Il Tribunale di Genova ha depositato la sentenza nella seconda causa collettiva promossa dallo "Sportello del Consumatore", associazione ligure a tutela dei consumatori, e dal Comitato "San Giorgio" in favore degli obbligazionisti Parmalat. La Banca popolare italiana è stata condannata a restituire 200.000 Euro ad un gruppo di 15 risparmiatori che avevano acquistato i titoli Parmalat tra l’anno 2000 ed l’anno 2002. E’ quanto si apprende da una nota delle due organizzazioni.

"Ancora una volta – ha affermato Patrizia Francalanci, presidente dello "Sportello del Consumatore" – due associazioni locali hanno direttamente promosso e portato alla vittoria un nutrito gruppo di risparmiatori sfruttando la propria rappresentatività sul territorio, caso unico in Italia, che consolida definitivamente la forza e la competenza tecnica del nostro gruppo di lavoro". Silvio Eric Mele, presidente del Comitato "San Giorgio" ha invece sottolineato "Che le banche hanno sempre propagandato la natura "sicura" e "tranquilla" di questi titoli, arrivando pure a sostenere di essere loro stesse "vittime" di Tanzi al pari dei semplici risparmiatori, una tesi inaccettabile che è stata completamente smontata dal Tribunale".
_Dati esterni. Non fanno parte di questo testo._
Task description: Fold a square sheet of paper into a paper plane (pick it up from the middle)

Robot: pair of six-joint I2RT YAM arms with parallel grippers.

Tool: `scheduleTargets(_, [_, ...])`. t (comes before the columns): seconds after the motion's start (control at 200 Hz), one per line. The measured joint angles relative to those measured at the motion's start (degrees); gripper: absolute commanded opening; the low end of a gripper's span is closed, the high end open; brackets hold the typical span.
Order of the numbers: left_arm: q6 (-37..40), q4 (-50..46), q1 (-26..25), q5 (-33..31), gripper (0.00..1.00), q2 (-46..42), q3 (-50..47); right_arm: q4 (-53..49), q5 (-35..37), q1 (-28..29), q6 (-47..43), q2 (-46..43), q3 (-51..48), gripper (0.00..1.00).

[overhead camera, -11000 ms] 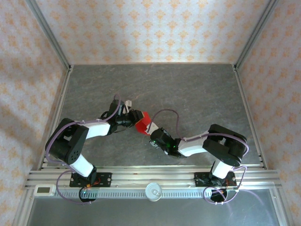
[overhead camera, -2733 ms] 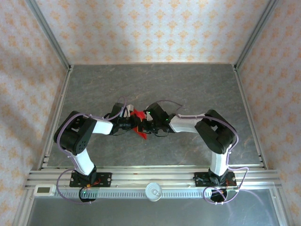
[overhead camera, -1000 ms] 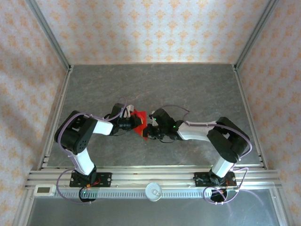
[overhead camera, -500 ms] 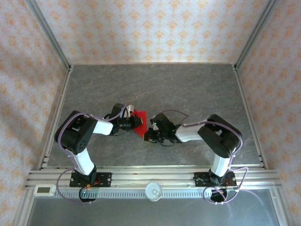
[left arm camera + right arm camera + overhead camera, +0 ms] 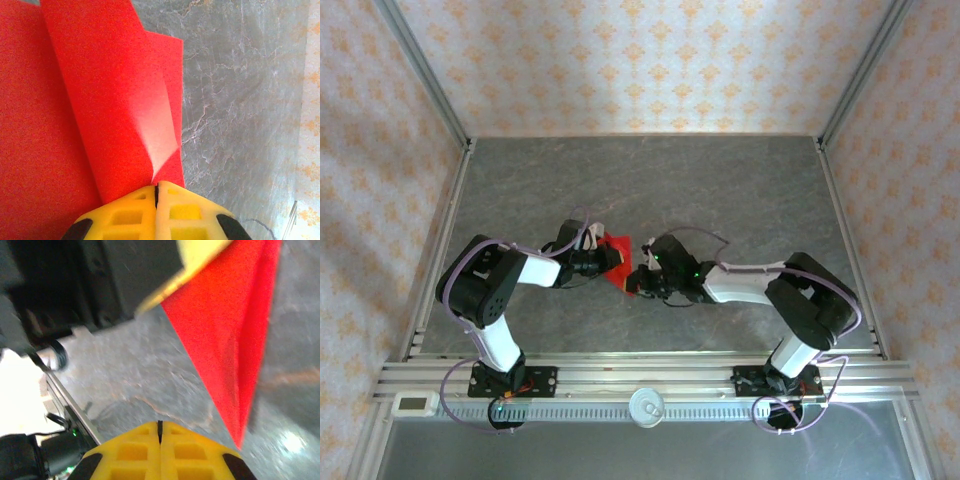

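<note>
The red sheet of paper (image 5: 618, 247) is creased into a narrow pointed shape at the table's middle, its tip toward the near edge. My left gripper (image 5: 607, 259) comes in from the left. In the left wrist view its yellow fingertips (image 5: 156, 189) are shut on the paper (image 5: 100, 100) where a folded flap meets the seam. My right gripper (image 5: 639, 284) sits just right of the paper's near tip. In the right wrist view it (image 5: 160, 426) is shut with nothing in it, low over the table, and the paper's point (image 5: 230, 340) hangs ahead and to the right.
The grey stone-patterned table (image 5: 720, 190) is fenced by aluminium rails and patterned walls. A front rail carries a round white knob (image 5: 647, 405) and a small white device (image 5: 412, 404). Both arms crowd the middle; the far half has free room.
The right arm's elbow has swung out to the right and its gripper has shifted slightly beside the paper's near tip. The left arm and the paper have stayed in place.
</note>
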Motion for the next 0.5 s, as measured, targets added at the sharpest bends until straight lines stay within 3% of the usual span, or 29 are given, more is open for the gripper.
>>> scheduleTargets(0.495, [0.02,-0.02,-0.09,-0.07,0.05,0.0,0.04,-2.64,2.93,-2.14,-0.39,11.3,10.34,0.0])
L’Avv. Stefano Vignolo che ha patrocinato la vittoriosa causa collettiva ha definito il risultato "storico" in quanto "siamo riusciti a dimostrare, per la prima volta in Italia, che le obbligazioni olandesi della Parmalat erano prodotti oggettivamente ad alto rischio, e ciò a prescindere dalle presunte truffe di Calisto Tanzi, fissando così un principio generale utilizzabile da tutti i risparmiatori coinvolti nella vicenda. Il Tribunale di Genova ha correttamente riconosciuto che la banca non è un venditore come tutti gli altri poiché opera sul mercato in qualità di professionista finanziario, tenuto ad una particolare diligenza nell’ottica della protezione del consumatore, soggetto debole tutelato da norme europee inderogabili".